When we think about some particular person, very often we imagine his or her face, smile and different unique facial features. We know how to recognize the person by it’s face, understand his emotions, estimate his age, almost with 100% certainty tell his gender. Human vision system can do these and many other things with faces very easily. Can we do the same with modern artificial intelligence algorithms, in particular, deep neural networks ? In this article I would like to describe most of the common tasks in facial analysis, also providing references to already existing datasets and deep learning based solutions. The latter will allow you to play by your own, trying to apply these features for your business, or, better… you can contact us :)
This problem is the most basic one — how to find the face on the image? First, we would like just find the face in a rectangle, like on a picture:
This problem is for years more or less successfully solved with Haar cascades that are implemented in popular OpenCV package, but here are alternatives:
One of the biggest datasets for faces, it consists of 32,203 images and label 393,703 faces in different conditions, so it’s good choice to try to train a detection model on it
Another good dataset, but smaller, with 5171 faces, good to test simple models on it.
What about algorithms and approaches for detection problem?
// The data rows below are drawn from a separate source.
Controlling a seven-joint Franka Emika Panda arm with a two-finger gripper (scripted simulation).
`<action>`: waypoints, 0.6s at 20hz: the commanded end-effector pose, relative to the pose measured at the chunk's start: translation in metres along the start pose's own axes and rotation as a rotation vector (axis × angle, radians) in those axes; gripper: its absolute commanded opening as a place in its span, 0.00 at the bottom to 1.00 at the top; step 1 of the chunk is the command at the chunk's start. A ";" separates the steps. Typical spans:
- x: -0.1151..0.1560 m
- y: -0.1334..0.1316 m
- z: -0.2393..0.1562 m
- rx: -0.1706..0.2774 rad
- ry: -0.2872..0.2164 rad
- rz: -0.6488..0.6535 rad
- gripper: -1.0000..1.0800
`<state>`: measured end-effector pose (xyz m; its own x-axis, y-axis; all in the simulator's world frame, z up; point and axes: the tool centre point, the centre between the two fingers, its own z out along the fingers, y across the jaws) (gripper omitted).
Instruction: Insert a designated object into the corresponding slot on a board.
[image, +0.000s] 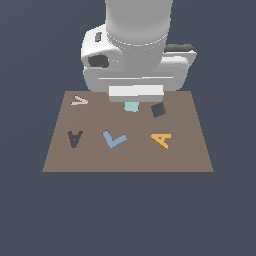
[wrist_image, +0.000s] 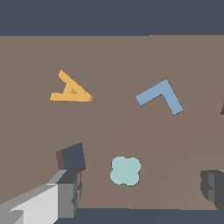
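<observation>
The orange A-shaped designated object (image: 162, 140) (wrist_image: 70, 89) lies flat on the brown board (image: 130, 160) (wrist_image: 113, 57), toward the exterior view's right. The dark A-shaped slot (image: 75, 138) is in the board toward the exterior view's left, apart from the object. My gripper (wrist_image: 140, 190) hangs above the board's far middle, open, with its fingers (wrist_image: 65, 192) spread wide and nothing held. In the exterior view the arm's body (image: 135, 50) hides the fingers.
A light-blue L piece (image: 114, 139) (wrist_image: 160, 97) lies between slot and orange A. A white V piece (image: 79, 100) sits at the far corner on the exterior view's left. A pale teal clover shape (image: 131, 106) (wrist_image: 125, 170) and a dark square hole (image: 158, 110) (wrist_image: 72, 156) lie under the gripper.
</observation>
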<state>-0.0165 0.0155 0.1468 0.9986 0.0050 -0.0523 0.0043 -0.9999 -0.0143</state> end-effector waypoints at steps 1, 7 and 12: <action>0.000 0.000 0.000 0.000 0.000 0.000 0.96; 0.003 -0.001 0.002 -0.001 0.001 -0.027 0.96; 0.009 -0.002 0.007 -0.003 0.003 -0.093 0.96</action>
<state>-0.0099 0.0172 0.1409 0.9959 0.0762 -0.0487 0.0755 -0.9970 -0.0155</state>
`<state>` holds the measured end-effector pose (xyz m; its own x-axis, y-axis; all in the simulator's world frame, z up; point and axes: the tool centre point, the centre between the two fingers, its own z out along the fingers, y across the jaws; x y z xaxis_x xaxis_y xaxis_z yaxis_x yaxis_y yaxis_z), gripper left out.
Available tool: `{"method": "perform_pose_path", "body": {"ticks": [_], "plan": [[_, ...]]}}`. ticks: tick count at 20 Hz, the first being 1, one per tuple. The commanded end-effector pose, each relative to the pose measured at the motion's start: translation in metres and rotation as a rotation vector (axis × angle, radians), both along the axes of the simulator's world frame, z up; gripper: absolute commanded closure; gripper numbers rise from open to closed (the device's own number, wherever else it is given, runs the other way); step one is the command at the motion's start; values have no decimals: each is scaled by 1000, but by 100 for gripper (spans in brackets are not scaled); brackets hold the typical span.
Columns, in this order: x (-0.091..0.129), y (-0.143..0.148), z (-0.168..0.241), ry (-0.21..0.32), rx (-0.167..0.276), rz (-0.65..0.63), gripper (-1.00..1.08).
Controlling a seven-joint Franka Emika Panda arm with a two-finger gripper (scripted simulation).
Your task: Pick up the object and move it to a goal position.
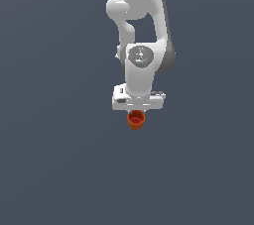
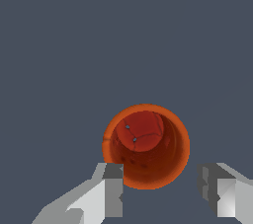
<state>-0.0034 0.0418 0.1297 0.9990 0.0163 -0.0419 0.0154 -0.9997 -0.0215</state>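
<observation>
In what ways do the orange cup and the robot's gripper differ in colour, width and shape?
Colour: the orange cup is orange-red, while the gripper is white with grey finger pads.
Width: in the exterior view the cup is clearly narrower than the gripper's body above it.
Shape: the cup is round, open at the top and hollow, whereas the gripper is blocky and ends in two separate fingers.
Both stand directly beneath the arm, cup lowest.
</observation>
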Motion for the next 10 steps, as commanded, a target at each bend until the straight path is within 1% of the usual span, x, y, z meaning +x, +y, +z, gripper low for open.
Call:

I would offer you to check the following article to see comparison of different approaches, but general and really good one is Faster RCNN, that is designed for object detection and classification pipeline and showed good results on VOC and ImageNet datasets for general image recognition and detection.
After we successfully cropped our face from the general image, most probably we would like to identify a person, for example, to match it with someone form our database.
Good point to start with face identification problem is to play with VGG Face dataset — they have 2,622 identities in it. Moreover, they already provide trained models and code that you can use as feature extractors for your own machine learning pipeline. They also introduce and important concept as triplet loss, that you might use for large scale face identification. In two words, it “pushes” similar faces to have similar representation and does the opposite to different faces.
If you want to go deeper both in terms of complexity of neural network and scale of data, you might try Do We Really Need to Collect Millions of Faces for Effective Face Recognition. They use deeper ResNet-101 network with code and trained models as well.
I would like to remind, that you can use these models just as facial feature extractor, and apply given representations to your own purposes, for example, clustering, or metric-based methods.
Facial keypoints detection
Long story short, facial keypoints are the most important points, according with some metric, see, e.g., Face recognition: A literature survey , that can be extrapolate from a given (picture of a ) face to describe the associated emotional state, to improve a medical analysis, etc.
If you really want to train a neural network model for keypoint detection, you may check Kaggle dataset with corresponding tutorial, but maybe more convenient way to extract these points will be use of open-source library dlib.
Age estimation and gender recognition
Another interesting problem is understanding the gender of a person on the photo and try to estimate it’s age.
Unfiltered faces for gender and age classification — good dataset that provides 26,580 photos for 8 (0–2, 4–6, 8–13, 15–20, 25–32, 38–43, 48–53, 60-) age labels with corresponding labels.
Emotion recognition from a photo is such a popular task, so it’s even implemented in some cameras, aiming at automatically detecting when you’re smiling. The same can be done by suitably training neural networks. There are two datasets: one from Kaggle competition and Radboud Faces Database that contain photos and labels for seven basic emotional states (0=Angry, 1=Disgust, 2=Fear, 3=Happy, 4=Sad, 5=Surprise, 6=Neutral).
If you want to try some ready solution, you can try Emotion Recognition in the Wild via Convolutional Neural Networks and Mapped Binary Patterns project, they provide code and models.
The interesting moment of latter project is converting input image into local binary pattern space, after mapping it into 3D space and training a convolutional neural network on it.
Facial action units detection
Facial emotion recognition datasets usually have one problem — they are concentrated on learning an emotion only in one particular moment and the emotion has to be really visible, while in real life our smile or sad eye blink can be really short and subtle. And there is a special system for coding different facial expression parts into some “action units” — Facial action coding system (FACS).
One of the most famous databases for action units (AUs) detection is Cohn-Kanade AU-Coded Expression Database with 486 sequences of emotional states. Another dataset is RPI ISL Facial Expression Databases, which is licensed. Training a model to detect AUs keep in mind, that this is multilabel problem (several AUs are appearing is single example) and it can cause to different problems.
Another interesting and challenging problem is the so called gaze tracking. Detection of eye movements can be as a part of emotion detection pipeline, medical applications, but it’s an amazing way to make human-computer interfaces based on sights or a tool for retail and client engagement research.
Nice deep learning approach project is University of Georgia’ Eye Tracking for Everyone, where they publish both dataset and trained model.
Facial analysis is still very young area, but as you can see, there are a lot of developments and published models that you can try and test as a starting point of your own research. New databases are regularly appearing, so you can use transfer learning along with fine tuning already existing models, exploiting new datasets for your own tasks.